In the Japanese version, Chiwa Saitō voices Homura. Saitō was originally considered as the voice for Kyubey, but she felt she "sounded too stupid" when trying to voice him. She then tried voicing Kyosuke Kamijo until Urobuchi suggested she try to voice Homura. Saitō said she felt very honored to undertake the role for Homura. Saitō said it was "tough" to share the character's pain and loneliness, and she found it "very difficult" to demonstrate these emotions. She also said it made the acting worthy, and called Homura an adorable character. Urobuchi liked Saitō's voicing for Homura because she gives the character a feeling of a "Dark Beauty" style. Saitō also identified with Homura's character explaining, "I can't speak about my worries and often keep them to myself which most of the time leads to me thinking negatively, this part I think is quite similar to Homura".

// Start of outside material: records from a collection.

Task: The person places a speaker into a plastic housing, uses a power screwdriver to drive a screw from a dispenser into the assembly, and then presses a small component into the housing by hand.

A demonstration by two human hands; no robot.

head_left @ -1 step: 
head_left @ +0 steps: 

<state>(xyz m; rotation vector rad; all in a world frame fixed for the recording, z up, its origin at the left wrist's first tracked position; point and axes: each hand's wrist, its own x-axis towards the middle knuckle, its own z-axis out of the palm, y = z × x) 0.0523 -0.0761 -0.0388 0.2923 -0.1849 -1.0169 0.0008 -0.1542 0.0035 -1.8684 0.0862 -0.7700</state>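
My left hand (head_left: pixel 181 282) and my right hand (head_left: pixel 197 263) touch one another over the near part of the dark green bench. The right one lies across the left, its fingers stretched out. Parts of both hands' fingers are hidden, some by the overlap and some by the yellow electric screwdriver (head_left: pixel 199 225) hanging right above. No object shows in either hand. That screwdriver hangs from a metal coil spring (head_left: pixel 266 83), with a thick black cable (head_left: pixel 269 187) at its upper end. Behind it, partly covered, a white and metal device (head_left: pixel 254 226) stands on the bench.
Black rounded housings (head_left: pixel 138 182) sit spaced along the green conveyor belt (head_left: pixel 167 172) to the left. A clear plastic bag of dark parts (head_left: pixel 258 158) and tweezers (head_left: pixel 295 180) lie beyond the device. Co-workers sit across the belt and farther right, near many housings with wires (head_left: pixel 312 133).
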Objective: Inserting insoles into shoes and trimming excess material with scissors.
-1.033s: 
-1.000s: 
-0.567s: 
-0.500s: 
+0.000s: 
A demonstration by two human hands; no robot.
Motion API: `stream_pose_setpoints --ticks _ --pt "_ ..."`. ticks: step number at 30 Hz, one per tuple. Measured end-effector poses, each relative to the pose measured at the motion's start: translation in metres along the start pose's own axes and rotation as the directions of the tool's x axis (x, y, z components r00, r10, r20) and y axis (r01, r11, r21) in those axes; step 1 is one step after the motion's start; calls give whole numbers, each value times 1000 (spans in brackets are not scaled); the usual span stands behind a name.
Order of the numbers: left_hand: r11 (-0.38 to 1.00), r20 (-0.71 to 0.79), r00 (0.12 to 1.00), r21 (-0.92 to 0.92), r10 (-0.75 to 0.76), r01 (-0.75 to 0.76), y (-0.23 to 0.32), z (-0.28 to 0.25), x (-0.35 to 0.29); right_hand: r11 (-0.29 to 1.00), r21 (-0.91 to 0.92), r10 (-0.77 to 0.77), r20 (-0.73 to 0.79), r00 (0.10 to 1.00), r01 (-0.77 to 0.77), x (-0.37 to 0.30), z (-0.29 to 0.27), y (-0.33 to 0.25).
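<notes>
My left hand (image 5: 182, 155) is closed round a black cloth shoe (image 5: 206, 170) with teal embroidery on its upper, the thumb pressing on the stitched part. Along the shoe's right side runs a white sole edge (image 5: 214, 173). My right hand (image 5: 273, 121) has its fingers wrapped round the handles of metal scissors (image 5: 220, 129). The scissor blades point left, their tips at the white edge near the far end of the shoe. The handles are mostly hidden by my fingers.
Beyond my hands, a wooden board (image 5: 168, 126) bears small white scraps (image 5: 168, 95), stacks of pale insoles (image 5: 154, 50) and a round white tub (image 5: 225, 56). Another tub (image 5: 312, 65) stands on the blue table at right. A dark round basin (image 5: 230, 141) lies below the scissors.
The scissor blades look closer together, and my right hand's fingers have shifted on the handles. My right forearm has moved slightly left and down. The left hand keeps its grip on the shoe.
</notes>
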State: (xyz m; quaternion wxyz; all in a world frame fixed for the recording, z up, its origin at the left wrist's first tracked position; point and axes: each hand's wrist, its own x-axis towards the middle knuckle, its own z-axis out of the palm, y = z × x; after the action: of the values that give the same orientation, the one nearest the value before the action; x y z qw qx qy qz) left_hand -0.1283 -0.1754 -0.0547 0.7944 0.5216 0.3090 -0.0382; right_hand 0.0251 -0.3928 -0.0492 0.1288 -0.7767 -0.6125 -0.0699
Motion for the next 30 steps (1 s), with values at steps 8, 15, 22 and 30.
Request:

Before the audition, Shinbo was worried about Saitō taking on the role of Homura because when he listened to her voice, the image of another character, Hitagi Senjogahara, from Bakemonogatari, who is also voiced by Saitō, and which he directed, comes to mind. He commented: "I had this concern that no matter what, I still get the impression that Homura and Hitagi look similar". He thought it would be better to bring in another actress for the character. However, after hearing Saitō voicing Homura during the audition, Shinbo was finally convinced of the choice and said, "This is it". He praised Saitō's acting in episode 10, saying it was "beyond expectation"; praising her for portraying the character's scream and strong emotions.

For Puella Magi Madoka Magica the Movie: Rebellion, Saitō recalls that she was very tired when she first read the film's script, saying that the number of details overwhelmed her. Saitō said that whenever she's involved in a Madoka Magica project, she feels she does not want to lose and while listening to her recording as Homura in the film, Saito sometimes feels she has "to fix [her voice] more". Saitō described Homura as "a human person who has a conflict [within herself]". She said Homura is a person who finds answers "with a lot of conflict", and expressed that she sympathized with Homura's path. According to Saitō, Homura's feelings "are stronger in giving than in getting ".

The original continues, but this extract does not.